Problem details: Using the records below, give again exactly the lines from the line that contains "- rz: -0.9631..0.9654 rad" through the line that contains "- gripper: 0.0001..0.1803", both ends included, and only those.

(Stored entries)
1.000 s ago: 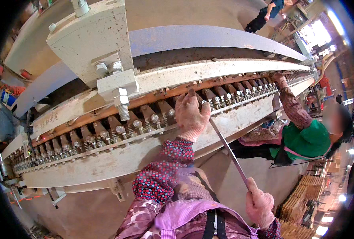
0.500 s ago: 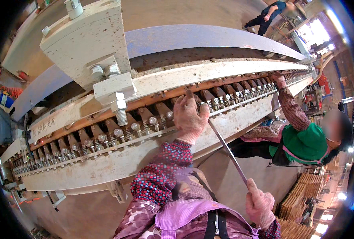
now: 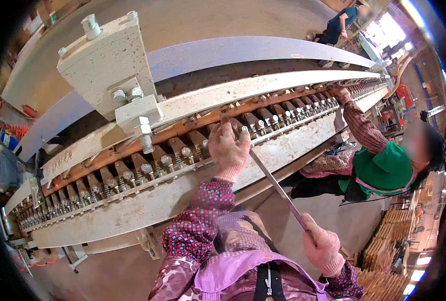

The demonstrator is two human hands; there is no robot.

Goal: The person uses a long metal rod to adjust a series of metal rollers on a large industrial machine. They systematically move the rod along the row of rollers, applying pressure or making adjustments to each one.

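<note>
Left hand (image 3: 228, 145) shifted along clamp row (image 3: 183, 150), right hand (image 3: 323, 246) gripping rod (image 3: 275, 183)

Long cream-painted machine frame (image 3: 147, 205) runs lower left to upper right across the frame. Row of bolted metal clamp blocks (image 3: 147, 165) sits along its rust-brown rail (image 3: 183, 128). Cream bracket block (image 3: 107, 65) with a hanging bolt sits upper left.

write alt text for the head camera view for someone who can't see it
A gloved left hand presses a long metal rod against a row of bolted clamps on a long machine, while the right hand grips the rod's near end. A co-worker reaches in beside them.
</note>
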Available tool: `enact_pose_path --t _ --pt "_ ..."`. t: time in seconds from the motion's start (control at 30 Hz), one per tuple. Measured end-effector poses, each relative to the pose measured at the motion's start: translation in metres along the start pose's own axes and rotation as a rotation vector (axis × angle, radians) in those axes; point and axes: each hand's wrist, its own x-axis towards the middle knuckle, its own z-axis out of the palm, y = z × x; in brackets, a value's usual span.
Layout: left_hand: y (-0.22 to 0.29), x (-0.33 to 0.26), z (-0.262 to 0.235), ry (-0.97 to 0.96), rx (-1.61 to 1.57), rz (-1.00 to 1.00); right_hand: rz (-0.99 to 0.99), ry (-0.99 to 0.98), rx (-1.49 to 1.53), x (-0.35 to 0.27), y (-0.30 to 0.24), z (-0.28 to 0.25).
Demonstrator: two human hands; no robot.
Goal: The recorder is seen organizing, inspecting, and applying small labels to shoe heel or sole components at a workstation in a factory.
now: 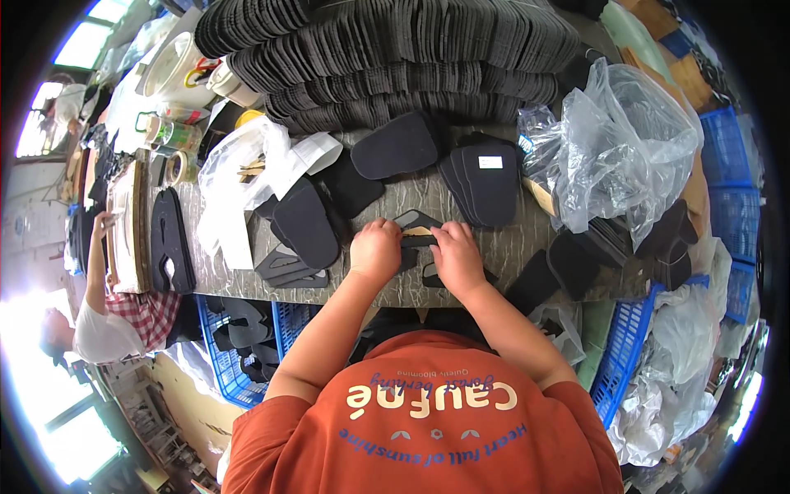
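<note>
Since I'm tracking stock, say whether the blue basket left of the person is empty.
Not empty: black pieces lie inside the blue basket.

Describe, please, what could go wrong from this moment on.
The dark piece between the left hand and right hand might slip. The black pads lying close to the front edge of the table could slide off if nudged. The long, packed rows of black pieces might tumble if knocked.

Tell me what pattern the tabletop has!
The tabletop is dark grey with pale, streaky lines, best seen in the head view.
</note>
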Motion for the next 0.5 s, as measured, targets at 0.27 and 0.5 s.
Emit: enact_pose_path --t 0.27,0.5 --pt "0.012 -0.006 -0.016 0.147 -0.715 0.011 0.021 -0.03 -0.037 -0.005 -0.007 -0.002" --pt "-0.019 -0.061 -0.024 0.13 -0.644 -0.248 -0.094 0.044 0.02 -0.018 -0.016 -0.004"
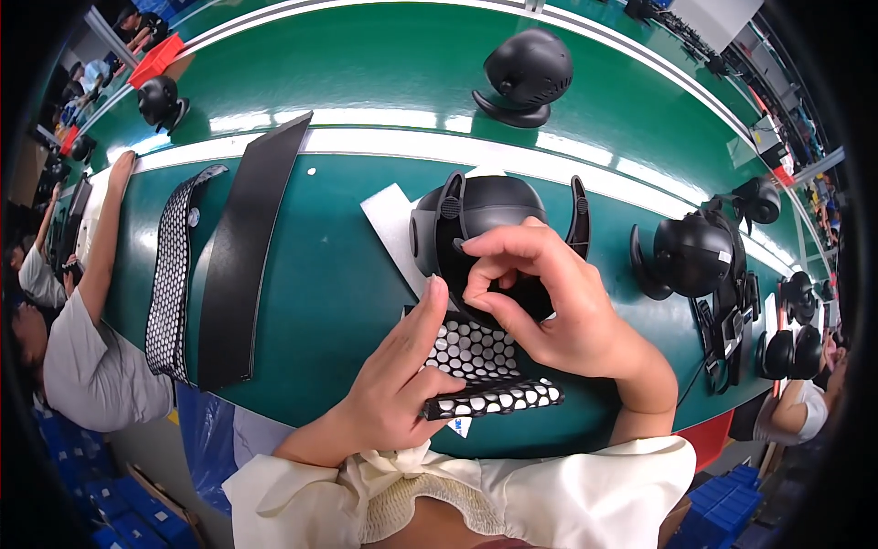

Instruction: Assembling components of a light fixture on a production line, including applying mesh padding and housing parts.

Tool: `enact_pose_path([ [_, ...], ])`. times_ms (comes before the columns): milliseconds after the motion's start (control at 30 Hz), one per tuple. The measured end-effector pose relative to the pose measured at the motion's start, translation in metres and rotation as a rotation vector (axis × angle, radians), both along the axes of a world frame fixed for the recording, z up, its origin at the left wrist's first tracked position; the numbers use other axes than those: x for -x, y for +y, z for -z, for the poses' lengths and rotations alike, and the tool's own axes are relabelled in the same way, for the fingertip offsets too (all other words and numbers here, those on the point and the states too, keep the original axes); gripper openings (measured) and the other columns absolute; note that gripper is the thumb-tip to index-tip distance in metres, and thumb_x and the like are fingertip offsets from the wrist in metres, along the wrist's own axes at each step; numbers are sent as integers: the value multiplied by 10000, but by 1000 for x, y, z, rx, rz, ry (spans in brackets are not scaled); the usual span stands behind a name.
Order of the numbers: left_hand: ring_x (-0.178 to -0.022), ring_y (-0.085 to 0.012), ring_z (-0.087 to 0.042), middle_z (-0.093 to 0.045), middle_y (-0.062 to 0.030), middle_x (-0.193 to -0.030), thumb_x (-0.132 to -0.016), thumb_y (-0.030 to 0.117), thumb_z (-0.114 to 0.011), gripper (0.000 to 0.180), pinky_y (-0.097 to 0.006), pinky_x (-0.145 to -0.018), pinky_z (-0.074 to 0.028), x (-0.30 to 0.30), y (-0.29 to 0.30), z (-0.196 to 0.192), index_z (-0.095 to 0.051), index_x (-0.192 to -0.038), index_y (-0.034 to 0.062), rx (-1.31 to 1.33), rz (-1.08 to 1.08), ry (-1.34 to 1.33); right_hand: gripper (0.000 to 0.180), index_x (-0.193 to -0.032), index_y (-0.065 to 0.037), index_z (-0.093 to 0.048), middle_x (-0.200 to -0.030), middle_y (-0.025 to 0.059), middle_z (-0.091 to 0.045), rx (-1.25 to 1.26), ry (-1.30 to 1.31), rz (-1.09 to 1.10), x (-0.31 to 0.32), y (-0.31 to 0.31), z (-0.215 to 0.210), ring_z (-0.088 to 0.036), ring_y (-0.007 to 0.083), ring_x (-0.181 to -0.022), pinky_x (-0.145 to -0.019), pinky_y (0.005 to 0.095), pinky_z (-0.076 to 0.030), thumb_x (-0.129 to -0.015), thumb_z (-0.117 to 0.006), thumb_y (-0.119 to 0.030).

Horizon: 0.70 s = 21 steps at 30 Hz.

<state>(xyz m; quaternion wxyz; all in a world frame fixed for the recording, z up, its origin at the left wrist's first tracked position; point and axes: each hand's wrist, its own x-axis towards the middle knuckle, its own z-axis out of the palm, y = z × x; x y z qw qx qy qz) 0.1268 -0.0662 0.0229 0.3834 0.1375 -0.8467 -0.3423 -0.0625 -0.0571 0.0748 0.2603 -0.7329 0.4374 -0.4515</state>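
My left hand (389, 384) is closed on the edge of a folded black sheet of round white stickers (471, 352), its index finger pointing up. The sheet bends toward me in front of a black rounded housing (489, 206). That housing has two upright curved arms, and a white flat strip (391, 215) lies partly under it. Over the housing's near side hovers my right hand (558, 297), thumb and index finger curled together. Anything between those fingertips is too small to make out, and the hand covers part of the housing.
Left of me lie a second sticker strip (172, 274) and a long black sheet (247, 256). Black rounded units stand to the right (690, 254) and on the far green surface (530, 69). A co-worker's arm (101, 238) rests at the left table edge; another person sits right.
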Motion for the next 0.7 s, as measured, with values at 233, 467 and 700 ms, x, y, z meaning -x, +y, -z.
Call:
enact_pose_path([
  [233, -1192, -474, -285, -247, -350, -1285, -552, 76, -656, 227, -474, -928, -334, 2, -2, 1, -489, -676, -15, 21, 1, -16, 347, -1019, -18, -481, -723, 61, -521, 29, 7, -11, 2, -2, 1, -494, 222, -716, -649, 310, -418, -698, -596, 48],
  [467, -1175, -481, -308, -256, -353, -1278, -581, 71, -653, 205, -468, -917, -350, 2, -4, -1, -495, -680, -15, 34, -16, -23, 380, -1011, -37, -507, -705, 33, -483, 167, 214, -55, 3, -2, -5, -453, 192, -669, -621, 278, -353, -655, -594, 65],
  [700, -1184, -471, -302, -234, -346, -1293, -678, 137, -644, 229, -466, -923, -332, -2, -2, -6, -478, -694, -19, 47, -6, -12, 390, -996, -5, -534, -731, 43, -524, 286, 250, 15, -5, -1, -6, -487, 180, -642, -609, 272, -367, -624, -625, 69],
])
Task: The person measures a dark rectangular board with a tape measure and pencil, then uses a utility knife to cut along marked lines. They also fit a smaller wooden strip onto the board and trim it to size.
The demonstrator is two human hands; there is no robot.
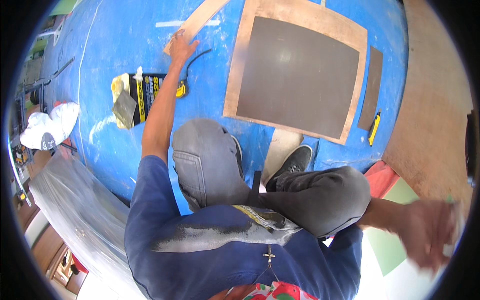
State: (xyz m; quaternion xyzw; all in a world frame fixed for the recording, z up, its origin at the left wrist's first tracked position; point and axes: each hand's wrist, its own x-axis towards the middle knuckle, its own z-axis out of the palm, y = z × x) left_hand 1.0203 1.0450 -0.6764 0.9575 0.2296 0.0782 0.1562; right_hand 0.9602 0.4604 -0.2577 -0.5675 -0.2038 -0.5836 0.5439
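Observation:
At the upper left, my left hand (183, 48) reaches over the near end of a light wooden strip (205, 17), fingers and thumb closed across its width. My right hand (425, 232) is off to the lower right, smeared by motion. Something pale shows by its fingertips, too blurred to make out. A tape measure (181, 89) with a yellow case lies beside my left forearm. In front of me a dark grey-brown sheet (302, 75) rests on a larger wooden panel (235, 85). A narrow dark strip (371, 85) lies right of the panel, with a yellow utility knife (374, 128) at its near end.
A blue-covered work surface (115, 30) spreads under everything. Left of my arm stands a black and yellow adhesive can (145, 95), with a grey scraper-like plate (124, 108) by it. A white bag (52, 125) and clear plastic sheeting (80, 200) are farther left. Brown floor (430, 100) lies at right.

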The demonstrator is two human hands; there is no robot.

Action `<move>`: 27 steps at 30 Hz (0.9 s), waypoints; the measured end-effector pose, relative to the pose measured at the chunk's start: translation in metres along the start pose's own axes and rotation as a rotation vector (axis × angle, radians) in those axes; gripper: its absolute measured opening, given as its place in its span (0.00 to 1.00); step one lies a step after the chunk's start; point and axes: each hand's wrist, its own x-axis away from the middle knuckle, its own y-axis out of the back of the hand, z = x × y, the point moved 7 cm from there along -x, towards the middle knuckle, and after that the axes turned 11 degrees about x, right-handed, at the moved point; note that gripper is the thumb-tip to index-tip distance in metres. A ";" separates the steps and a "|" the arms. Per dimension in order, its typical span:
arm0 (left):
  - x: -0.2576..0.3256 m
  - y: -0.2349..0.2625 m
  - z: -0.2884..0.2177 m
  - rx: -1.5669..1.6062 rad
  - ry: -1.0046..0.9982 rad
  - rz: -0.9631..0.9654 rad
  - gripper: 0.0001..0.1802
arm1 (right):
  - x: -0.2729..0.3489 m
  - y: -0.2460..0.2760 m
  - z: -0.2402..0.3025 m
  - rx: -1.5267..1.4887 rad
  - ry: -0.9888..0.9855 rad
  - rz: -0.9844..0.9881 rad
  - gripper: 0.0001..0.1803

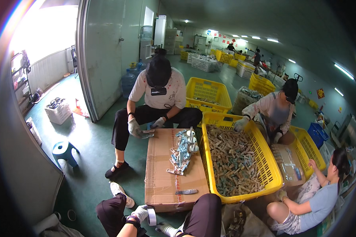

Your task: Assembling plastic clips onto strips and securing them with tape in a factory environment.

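My left hand [139, 213], in a striped white work glove, grips a roll of white tape [151, 217] just below the cardboard box [160, 173]. My right hand [168, 229], gloved as well, is low beside the roll, fingers drawn together; whatever is between them is too small to make out. On the box top lie a heap of blue and pale clip-like plastic pieces [180, 156], some white rolls [192, 147] at the far right, and a utility knife [186, 192] near the front edge. Opposite me, a person's gloved hands [134, 127] handle similar pieces.
A large yellow crate [275, 179] full of such pieces stands against the box's right side. Two more people [279, 106] [316, 205] sit to the right. A blue stool [64, 152] is on the left, near an open doorway; stacked crates [209, 93] stand farther back.
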 end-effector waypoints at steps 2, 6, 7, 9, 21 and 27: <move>-0.009 0.005 0.011 0.051 -0.003 0.014 0.14 | 0.001 -0.001 0.000 0.002 0.000 0.002 0.15; -0.025 0.012 0.029 0.048 -0.026 0.047 0.13 | 0.005 -0.001 0.000 -0.002 -0.003 0.000 0.15; -0.029 0.014 0.033 0.042 -0.043 0.053 0.12 | 0.006 -0.002 0.000 -0.002 -0.003 0.001 0.15; -0.033 0.016 0.037 0.037 -0.060 0.059 0.10 | 0.008 -0.003 0.000 -0.005 -0.006 0.001 0.15; -0.036 0.014 0.040 0.058 -0.042 0.070 0.12 | 0.010 -0.005 0.001 -0.037 -0.023 -0.025 0.15; -0.025 0.010 0.030 0.039 -0.057 0.081 0.11 | 0.007 -0.004 -0.005 -0.052 -0.034 -0.037 0.16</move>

Exercise result:
  - rz: -0.9631..0.9654 rad
  - gripper: 0.0001..0.1802
arm1 (right):
  - x: -0.2729..0.3489 m
  - y: -0.2460..0.2760 m
  - z: -0.2402..0.3025 m
  - rx: -1.5267..1.4887 rad
  - ry: -0.9888..0.9855 rad
  - rz: -0.9844..0.9881 rad
  - gripper: 0.0001..0.1803

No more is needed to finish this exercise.